Léon XIV et l'Écriture : parole vivante pour l'Église d'aujourd'hui

Léon XIV et l'Écriture : parole vivante pour l'Église d'aujourd'hui

Dans l’Audience générale tenue ce mardi 4 février dans l’Aula Paul VI, le pape Léon XIV a poursuivi le cycle de catéchèses dédié aux Documents du Concile Vatican II, centrant sa réflexion sur la Constitution dogmatique Dei Verbum et, de manière particulière, sur la nature de l’Écriture Sainte comme Parole de Dieu exprimée en paroles humaines.

Devant des pèlerins et fidèles venus d’Italie et de diverses parties du monde, le Pontife a souligné que la Bible, lue toujours dans la Tradition vivante de l’Église, est le lieu privilégié où Dieu continue de parler aujourd’hui aux hommes et aux femmes de chaque époque. Dans sa catéchèse, Léon XIV a insisté sur la double dimension —divine et humaine— de l’Écriture, rappelant que ignorer l’une ou l’autre conduit à des interprétations partielles : tant au fondamentalisme, qui absolutise la lettre sans tenir compte de son contexte historique et littéraire, qu’au réductionnisme, qui vide la Parole de son origine surnaturelle et la réduit à un simple texte du passé.

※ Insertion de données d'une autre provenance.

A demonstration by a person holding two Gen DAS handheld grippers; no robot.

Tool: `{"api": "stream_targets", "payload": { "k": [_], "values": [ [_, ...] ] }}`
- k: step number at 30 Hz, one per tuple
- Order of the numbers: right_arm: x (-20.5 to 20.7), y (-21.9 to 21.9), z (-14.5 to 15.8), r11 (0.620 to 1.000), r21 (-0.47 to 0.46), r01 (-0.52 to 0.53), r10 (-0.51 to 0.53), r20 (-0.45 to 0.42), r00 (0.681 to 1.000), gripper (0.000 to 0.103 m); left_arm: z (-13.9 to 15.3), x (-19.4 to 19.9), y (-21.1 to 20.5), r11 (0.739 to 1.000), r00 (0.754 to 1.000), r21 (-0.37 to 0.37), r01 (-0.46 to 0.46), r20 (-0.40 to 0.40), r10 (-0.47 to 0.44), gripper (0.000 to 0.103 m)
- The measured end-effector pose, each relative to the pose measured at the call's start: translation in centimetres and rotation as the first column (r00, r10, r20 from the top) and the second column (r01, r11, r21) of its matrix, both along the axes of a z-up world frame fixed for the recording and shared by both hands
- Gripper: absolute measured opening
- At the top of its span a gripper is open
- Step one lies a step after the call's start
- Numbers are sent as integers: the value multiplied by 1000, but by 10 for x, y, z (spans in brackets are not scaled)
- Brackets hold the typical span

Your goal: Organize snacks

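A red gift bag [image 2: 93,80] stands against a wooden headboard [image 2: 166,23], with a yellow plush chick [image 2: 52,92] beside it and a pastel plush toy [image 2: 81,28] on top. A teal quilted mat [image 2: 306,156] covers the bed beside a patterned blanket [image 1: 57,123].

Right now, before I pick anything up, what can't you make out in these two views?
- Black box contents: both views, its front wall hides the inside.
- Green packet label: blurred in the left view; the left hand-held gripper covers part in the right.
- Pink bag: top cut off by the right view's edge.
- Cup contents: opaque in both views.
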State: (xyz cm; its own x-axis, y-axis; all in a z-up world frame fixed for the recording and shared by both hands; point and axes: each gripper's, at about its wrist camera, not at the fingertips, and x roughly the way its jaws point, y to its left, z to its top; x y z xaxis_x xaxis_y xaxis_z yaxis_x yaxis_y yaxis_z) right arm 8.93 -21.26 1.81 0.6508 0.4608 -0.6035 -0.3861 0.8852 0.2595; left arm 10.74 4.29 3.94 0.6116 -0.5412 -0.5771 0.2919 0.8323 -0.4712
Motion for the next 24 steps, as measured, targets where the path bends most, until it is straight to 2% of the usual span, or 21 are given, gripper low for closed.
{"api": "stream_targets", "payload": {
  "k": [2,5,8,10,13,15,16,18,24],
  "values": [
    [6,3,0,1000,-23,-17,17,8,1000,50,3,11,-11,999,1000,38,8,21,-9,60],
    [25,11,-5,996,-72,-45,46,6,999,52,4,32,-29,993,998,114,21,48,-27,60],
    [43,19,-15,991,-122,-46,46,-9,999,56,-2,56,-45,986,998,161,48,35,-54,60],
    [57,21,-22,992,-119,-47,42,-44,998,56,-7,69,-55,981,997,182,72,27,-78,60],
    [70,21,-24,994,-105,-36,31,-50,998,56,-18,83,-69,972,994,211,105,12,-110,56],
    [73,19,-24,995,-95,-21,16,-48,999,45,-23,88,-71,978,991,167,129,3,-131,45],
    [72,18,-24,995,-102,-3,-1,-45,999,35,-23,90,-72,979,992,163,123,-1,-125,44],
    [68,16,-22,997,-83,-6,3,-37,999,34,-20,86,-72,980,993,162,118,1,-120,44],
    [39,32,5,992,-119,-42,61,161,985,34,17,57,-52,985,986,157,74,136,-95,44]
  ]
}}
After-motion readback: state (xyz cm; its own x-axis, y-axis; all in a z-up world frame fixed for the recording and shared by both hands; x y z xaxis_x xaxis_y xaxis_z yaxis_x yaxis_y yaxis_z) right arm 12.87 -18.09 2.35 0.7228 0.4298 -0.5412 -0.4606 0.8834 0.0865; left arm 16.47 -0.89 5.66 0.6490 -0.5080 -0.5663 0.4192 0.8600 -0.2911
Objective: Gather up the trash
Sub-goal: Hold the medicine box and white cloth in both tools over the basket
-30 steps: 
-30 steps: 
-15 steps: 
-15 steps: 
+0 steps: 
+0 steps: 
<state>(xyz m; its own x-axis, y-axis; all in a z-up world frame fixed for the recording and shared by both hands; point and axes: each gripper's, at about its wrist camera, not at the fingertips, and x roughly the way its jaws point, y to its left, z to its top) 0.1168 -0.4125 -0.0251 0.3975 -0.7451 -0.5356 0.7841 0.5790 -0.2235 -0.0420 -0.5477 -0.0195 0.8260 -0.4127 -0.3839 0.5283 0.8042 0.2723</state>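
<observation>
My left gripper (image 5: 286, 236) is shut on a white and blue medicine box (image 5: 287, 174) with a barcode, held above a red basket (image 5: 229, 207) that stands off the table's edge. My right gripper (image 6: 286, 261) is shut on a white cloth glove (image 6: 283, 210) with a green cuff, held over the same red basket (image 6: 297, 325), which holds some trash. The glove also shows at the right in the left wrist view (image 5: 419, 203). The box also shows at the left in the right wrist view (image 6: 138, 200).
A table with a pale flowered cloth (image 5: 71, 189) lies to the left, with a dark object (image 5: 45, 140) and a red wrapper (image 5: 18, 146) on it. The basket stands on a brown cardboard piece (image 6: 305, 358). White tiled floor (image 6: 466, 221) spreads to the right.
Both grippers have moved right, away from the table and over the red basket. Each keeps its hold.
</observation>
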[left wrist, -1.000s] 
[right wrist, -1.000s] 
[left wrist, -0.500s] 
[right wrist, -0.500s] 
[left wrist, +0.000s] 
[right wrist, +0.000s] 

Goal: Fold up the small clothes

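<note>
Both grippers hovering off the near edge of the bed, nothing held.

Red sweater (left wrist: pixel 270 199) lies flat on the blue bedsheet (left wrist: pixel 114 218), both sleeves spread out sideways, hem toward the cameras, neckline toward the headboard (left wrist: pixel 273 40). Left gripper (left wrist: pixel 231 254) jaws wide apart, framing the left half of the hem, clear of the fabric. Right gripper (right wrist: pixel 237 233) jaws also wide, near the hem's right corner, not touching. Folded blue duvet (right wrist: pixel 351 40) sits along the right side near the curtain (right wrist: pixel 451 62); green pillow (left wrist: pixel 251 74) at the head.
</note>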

Le Pape a en outre souligné que l’interprétation authentique de l’Écriture exige d’être réalisée sous la conduite de l’Esprit Saint qui l’a inspirée, particulièrement lorsqu’elle est proclamée dans la liturgie, où la Parole ne se contente pas d’être étudiée, mais interpelle la vie concrète du croyant, illumine ses décisions et nourrit la charité. Enfin, il a mis en garde contre la tentation de réduire l’Évangile à un message uniquement social ou philanthropique, rappelant que son noyau est l’annonce de la vie pleine et éternelle offerte par Dieu en Jésus-Christ.

Nous laissons ci-dessous la catéchèse complète de Léon XIV :

Chers frères et sœurs, bonjour et bienvenue !

La Constitution conciliaire Dei Verbum, sur laquelle nous réfléchissons ces semaines, indique dans l’Écriture Sainte, lue dans la Tradition vivante de l’Église, un espace privilégié de rencontre où Dieu continue de parler aux hommes et aux femmes de tous les temps, afin qu’en l’écoutant, ils puissent le connaître et l’aimer. Les textes bibliques, cependant, n’ont pas été écrits dans un langage céleste ou surhumain. Comme nous l’enseigne aussi la réalité quotidienne, en effet, deux personnes qui parlent des langues différentes ne se comprennent pas entre elles, ne peuvent pas entrer en dialogue, ne parviennent pas à établir une relation. Dans certains cas, se faire comprendre par l’autre est un premier acte d’amour. C’est pourquoi Dieu choisit de parler en utilisant des langages humains et, ainsi, différents auteurs, inspirés par l’Esprit Saint, ont rédigé les textes de l’Écriture Sainte. Comme le rappelle le document conciliaire, « les paroles de Dieu, exprimées par des langues humaines, se sont faites semblables au discours humain, comme autrefois le Verbe du Père Éternel, en prenant la chair de la faiblesse humaine, s’est fait semblable aux hommes » (DV, 13). Par conséquent, non seulement dans ses contenus, mais aussi dans le langage, l’Écriture révèle la condescendance miséricordieuse de Dieu envers les hommes et son désir de se faire proche d’eux.

Tout au long de l’histoire de l’Église, on a étudié la relation qui se produit entre l’Auteur divin et les auteurs humains des textes sacrés. Pendant de nombreux siècles, de nombreux théologiens se sont souciés de défendre l’inspiration divine de l’Écriture Sainte, considérant presque les auteurs humains seulement comme des instruments passifs de l’Esprit Saint. À des époques plus récentes, la réflexion a réévalué la contribution des hagiographes dans la rédaction des textes sacrés, au point que le document conciliaire parle de Dieu comme « auteur » principal de l’Écriture Sainte, mais appelle aussi les hagiographes « véritables auteurs » des livres sacrés (cf. DV, 11). Comme l’observait un exégète perspicace du siècle dernier, « rabaisser l’opération humaine à celle de pur amanuensis n’est pas glorifier l’opération divine ». [1] Dieu ne mortifie jamais l’être humain et ses potentialités !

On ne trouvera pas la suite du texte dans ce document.